This personal story was written by Nakeisha a member of the Young Adult Council.

Content warning: This article discusses a suicide attempt and suicidal ideation.


Six years ago, I woke up in a hospital room and cried because I was alive.

My suicide attempt was not a success.

During my stay, I had a 24/7 watch as I was still considered a suicide risk. One night, body sore and mentally drained, the nurse in my room commented that what I did was unfair to my family – did I not care? I didn’t say anything, I just closed my eyes and let the tears fall quietly. They were all right.

People wanted to know why but the answers were never good enough. I was told I was loved, that people were there for me. Yet, in the months prior, it seemed everyone was busy. My texts went unread. My family was distant. I felt like I was bothering everyone. My therapist was trying her best with the information I gave her. The psychiatric practitioner I worked with changed my medication frequently, trying to relieve my pain, but nothing worked. Things only got worse.

The burden of my failed suicide attempt fell to me. I should have reached out. I should have been honest. I should have pushed through.
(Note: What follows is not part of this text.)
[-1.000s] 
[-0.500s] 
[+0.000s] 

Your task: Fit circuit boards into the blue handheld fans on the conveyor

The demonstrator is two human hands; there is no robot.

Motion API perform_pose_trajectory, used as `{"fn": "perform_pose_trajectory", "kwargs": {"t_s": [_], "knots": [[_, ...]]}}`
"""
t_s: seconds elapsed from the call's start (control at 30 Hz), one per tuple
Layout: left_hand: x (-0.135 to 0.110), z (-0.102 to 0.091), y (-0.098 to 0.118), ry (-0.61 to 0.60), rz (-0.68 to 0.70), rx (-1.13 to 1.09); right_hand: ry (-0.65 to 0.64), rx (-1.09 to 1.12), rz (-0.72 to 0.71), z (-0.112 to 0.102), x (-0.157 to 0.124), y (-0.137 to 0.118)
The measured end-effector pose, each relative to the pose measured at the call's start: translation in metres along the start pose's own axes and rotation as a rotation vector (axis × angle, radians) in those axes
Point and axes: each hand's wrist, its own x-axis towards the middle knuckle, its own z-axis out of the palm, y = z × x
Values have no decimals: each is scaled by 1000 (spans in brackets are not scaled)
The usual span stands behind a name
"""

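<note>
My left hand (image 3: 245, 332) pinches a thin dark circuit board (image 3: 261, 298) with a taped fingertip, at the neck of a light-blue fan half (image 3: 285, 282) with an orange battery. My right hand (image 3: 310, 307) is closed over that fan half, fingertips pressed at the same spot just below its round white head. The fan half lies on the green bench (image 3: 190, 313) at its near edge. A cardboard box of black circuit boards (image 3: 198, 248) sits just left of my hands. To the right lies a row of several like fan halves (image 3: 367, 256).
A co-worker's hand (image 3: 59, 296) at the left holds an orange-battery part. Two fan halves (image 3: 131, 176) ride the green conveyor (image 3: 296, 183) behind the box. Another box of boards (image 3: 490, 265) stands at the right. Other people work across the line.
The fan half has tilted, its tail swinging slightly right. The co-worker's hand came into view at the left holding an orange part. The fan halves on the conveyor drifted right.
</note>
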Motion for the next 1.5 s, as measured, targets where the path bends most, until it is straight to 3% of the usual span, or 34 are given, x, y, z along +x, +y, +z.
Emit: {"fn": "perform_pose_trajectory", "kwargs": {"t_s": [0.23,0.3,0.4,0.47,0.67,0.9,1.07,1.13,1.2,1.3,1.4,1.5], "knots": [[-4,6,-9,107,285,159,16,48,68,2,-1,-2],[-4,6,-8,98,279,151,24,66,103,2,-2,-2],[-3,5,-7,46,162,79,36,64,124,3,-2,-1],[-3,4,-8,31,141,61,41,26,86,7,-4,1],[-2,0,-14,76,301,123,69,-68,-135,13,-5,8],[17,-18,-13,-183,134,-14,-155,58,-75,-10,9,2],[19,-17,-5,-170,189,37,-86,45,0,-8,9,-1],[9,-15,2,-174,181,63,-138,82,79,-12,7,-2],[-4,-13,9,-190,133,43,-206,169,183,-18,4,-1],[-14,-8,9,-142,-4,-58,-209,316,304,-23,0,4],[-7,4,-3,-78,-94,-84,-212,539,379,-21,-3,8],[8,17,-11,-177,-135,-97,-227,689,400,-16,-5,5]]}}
When I returned home, I was not ready to get better. I was angry, depressed, and honestly, just exhausted. I dutifully attended an outpatient program where I did hours of vague and unhelpful group therapy. The psychiatric practitioner there put me on medication that kept my mood flat. I remember thinking, “This is what I am alive for?”

In April, I turned nineteen. I decided that I wanted to try living again. I wish I could pinpoint an exact moment, some kind of breakthrough. But just like my suicide attempt, there wasn’t a big, dramatic moment where everything changed. It just kind of happened.

I started college. I left an abusive relationship. I made new friends. I moved away from home. I came out. I was actively working on being better. And I believed that I was getting better.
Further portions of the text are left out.